Which lines below contain the word "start"? Copy each one.

MATERIAL SUPPLIED:
···
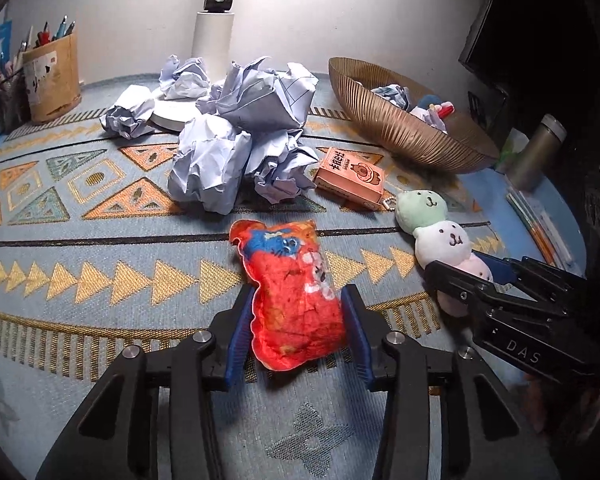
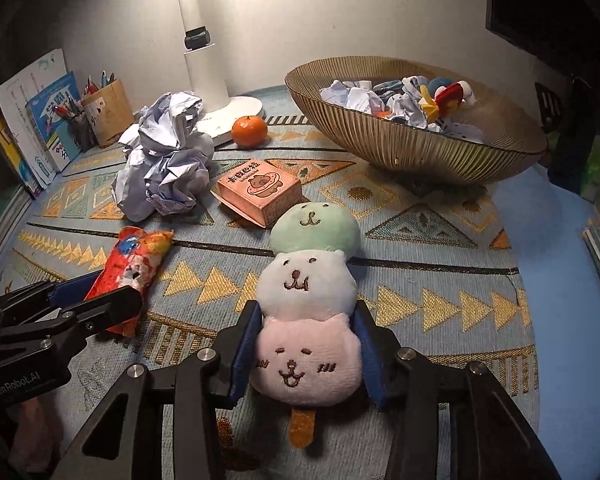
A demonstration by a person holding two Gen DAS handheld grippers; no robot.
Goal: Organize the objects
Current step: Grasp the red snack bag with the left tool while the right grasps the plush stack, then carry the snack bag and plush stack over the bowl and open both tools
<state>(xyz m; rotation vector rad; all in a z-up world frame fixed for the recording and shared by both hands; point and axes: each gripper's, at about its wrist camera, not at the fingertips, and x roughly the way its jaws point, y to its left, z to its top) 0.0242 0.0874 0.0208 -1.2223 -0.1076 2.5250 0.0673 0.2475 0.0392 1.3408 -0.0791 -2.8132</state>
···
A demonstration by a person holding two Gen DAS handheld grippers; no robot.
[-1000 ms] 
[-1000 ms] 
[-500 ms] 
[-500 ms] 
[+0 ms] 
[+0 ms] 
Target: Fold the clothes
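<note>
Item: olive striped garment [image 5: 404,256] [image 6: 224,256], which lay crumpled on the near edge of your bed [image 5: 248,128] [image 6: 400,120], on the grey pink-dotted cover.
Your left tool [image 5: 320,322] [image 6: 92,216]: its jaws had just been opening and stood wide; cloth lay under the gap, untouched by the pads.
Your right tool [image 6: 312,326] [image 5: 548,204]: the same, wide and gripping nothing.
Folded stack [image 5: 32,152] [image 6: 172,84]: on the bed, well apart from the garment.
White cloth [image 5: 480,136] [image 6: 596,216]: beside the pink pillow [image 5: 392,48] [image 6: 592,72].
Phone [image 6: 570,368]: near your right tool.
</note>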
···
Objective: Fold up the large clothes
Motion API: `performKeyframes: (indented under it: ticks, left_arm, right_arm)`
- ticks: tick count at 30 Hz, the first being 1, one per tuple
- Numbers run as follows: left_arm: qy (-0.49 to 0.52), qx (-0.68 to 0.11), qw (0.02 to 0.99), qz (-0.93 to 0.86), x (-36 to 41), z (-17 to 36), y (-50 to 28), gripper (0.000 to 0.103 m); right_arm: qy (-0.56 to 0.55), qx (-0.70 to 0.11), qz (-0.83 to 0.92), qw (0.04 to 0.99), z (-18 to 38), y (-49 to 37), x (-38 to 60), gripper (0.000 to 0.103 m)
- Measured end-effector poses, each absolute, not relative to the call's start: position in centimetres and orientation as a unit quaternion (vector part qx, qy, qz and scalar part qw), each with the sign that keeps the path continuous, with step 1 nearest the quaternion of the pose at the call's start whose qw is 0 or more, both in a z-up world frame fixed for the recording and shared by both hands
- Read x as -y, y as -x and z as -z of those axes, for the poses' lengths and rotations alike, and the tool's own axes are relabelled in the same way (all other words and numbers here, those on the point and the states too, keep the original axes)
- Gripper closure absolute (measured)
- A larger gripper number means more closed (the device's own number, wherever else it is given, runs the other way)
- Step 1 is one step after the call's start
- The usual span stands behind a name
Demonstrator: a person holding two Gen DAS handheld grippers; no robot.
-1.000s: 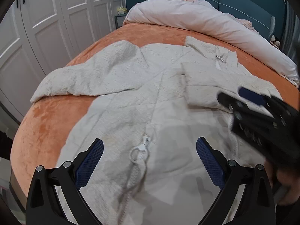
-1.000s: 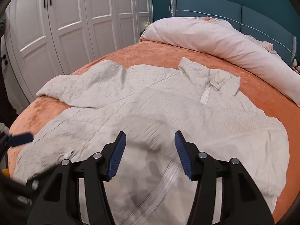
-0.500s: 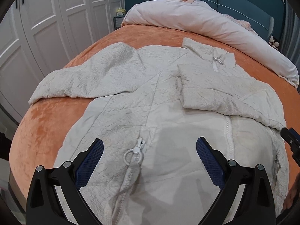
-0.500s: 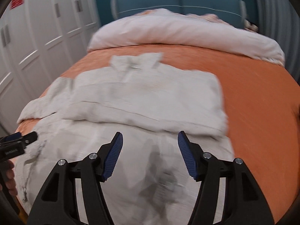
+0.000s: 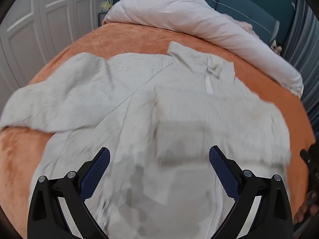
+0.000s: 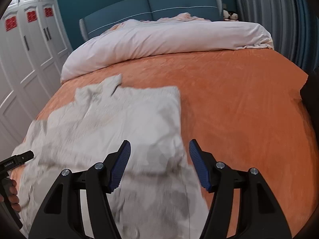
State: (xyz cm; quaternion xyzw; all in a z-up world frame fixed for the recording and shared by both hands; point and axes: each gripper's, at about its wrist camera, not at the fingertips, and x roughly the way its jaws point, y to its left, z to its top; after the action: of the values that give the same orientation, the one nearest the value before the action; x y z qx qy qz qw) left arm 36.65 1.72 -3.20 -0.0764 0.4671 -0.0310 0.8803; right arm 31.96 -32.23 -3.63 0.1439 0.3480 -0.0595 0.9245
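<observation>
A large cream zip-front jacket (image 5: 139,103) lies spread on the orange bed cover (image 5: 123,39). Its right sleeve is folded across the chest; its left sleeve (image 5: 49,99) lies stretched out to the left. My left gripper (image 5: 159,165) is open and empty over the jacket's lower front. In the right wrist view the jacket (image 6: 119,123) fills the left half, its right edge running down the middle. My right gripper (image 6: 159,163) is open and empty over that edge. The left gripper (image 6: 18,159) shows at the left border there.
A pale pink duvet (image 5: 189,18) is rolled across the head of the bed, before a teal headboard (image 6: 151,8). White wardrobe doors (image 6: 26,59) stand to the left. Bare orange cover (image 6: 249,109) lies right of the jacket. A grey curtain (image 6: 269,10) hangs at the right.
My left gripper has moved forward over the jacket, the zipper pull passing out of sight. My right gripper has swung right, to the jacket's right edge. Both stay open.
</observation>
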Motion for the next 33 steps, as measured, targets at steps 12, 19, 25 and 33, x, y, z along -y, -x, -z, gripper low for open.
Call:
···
ANSWER BOX:
- Measured end-effector poses, each absolute, not relative to the call's start: position in centimetres and orientation as a unit quaternion (vector part qx, qy, qz and scalar part qw), each with the sign that keeps the path continuous, with step 1 nearest the quaternion of the pose at the call's start whose qw is 0 or more, both in a z-up world frame fixed for the recording and shared by both hands
- Step 1 is one step after the call's start

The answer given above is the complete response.